When I open a position I’m comitting to a level of margin, but what prevents (if anything) a broker from then changing this margin at any time on opened positions? It seems that brokers can trigger margin calls at will if they wanted.
Specifically I’m thinking about the recent JPY volatility on 3 Jan 2019. The JPY jumped 4-7% that day against other majors. IG increased margins by 400% that day, which is not insignificant and could have easily triggered margin calls on open positions.
The OP SEEMS to be talking about increasing MARGIN requirements as opposed to widening the spread. If it’s the former: the broker should and must inform clients BEFOREHAND. I’ve had this happen once or twice (the initial BREXIT vote being one such occasion) but was informed that margin requirements would increase via at least two emails and well prior to the referendum. Spreads widening: well it is what it is. That said: I’d have to say WITHIN REASON i.e. 400% sounds a bit harsh I’d say (and I’d be surprised given that this is apparently IG Markets we’re talking about here i.e. not your average bucket shop located in Donkey Sh1t City, Republica de Las Paranoias). (That will stay with me until I die Tom!!! LOL!!!).

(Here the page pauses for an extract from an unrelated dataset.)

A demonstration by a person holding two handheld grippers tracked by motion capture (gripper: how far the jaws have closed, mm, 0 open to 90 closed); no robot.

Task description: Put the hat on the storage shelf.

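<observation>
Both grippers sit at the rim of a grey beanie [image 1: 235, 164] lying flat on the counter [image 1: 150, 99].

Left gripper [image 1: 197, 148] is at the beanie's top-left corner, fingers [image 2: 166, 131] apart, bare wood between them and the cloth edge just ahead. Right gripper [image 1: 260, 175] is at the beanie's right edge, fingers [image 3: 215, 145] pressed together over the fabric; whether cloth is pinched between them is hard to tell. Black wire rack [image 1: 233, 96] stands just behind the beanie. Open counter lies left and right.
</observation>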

Hi Dale - from my SB firm’s T&C’s (although I’m on SB I don’t see why a typical forex broker wouldn’t use similar conditions) -
3.2 - We may, at any time and in our sole discretion, increase or decrease the margin requirement in respect of you opening new Transactions and/or to maintaining your open Transactions. We will make reasonable efforts to notify you of any such change, but the relevant change will apply regardless of whether any such notice is given or received.
Note that they will only promise to try to notify the client, not to give advance notice. In fact, if a firm needs to change their margin requirements due to events, there won’t be any advance notice practicable.
Well. Maybe my words “should” and “must” are incorrect then. I know for sure I was informed though (by TWO brokers at the time i.e. SB in the UK and CFD in Bulgaria). But now that you mention this: could be that the notifications were applicable to NEWLY opened positions initiated on or after a certain date and not existing positions. For the sake of interest let me see if I can find those emails (they’re on a backup).
To add though and pertinent to the actual thread topic:
The answer is YES they can I guess (whether it be increasing margin requirements i.e. decreasing leverage OR widening the variable spread).
Although in just looking again at the above:
I’m pretty sure it would cause a veritable shitstorm should the increasing of margin requirements result in a margin call for the client. Sure worth some investigation.
But I just saw the last point in your post Tom:
The BREXIT example used was for sure a foreseeable event i.e. not simply a news data event that surprised type of thing. So advance notice was indeed practicable.
Yup, I was referring to margin requirements (not widening spreads). In the case of IG, they did not issue any notices when they increased margin requirements for JPY pairs in January. So I think people are less protected than they think because “flash crashes” do happen (JPY in 2019, TRY in 2018, CHF in 2015). If brokers are increasing their margins to any level they see fit during these events, it’s hard to know how much cushion is enough…
Still trying to find those emails. Will let you know. For sure it was just prior to 23 June 2016 as 23rd was my birthday and I just happened to be VERY short when the results came out so I remember it well i.e. closed out and stayed pissed for the next three days!!! LOL!!! Even bought two very expensive suits!!! LOL!!! Anyway. Not too difficult to find (just don’t label my backup drives too well so have to sort through them).
The firm will do whatever they have to to stay afloat. They will word their T&C so they can do these things. And they should. If they go bust, I might get my deposited funds back eventually but no winnings from running positions.
This is completely incorrect. Spreads change throughout the 24 hour period with no notice, either advanced or retrospective. Maximum spreads are not ever quoted. Margin may also change without any notice. these changes may or may not be triggered by timetabled events such as market closures or news announcements.
Anyone doubting the brokers’ powers need only check their T&C. If more evidence is required, log the spreads offered on a selection of instruments. BUT - do this on a LIVE account.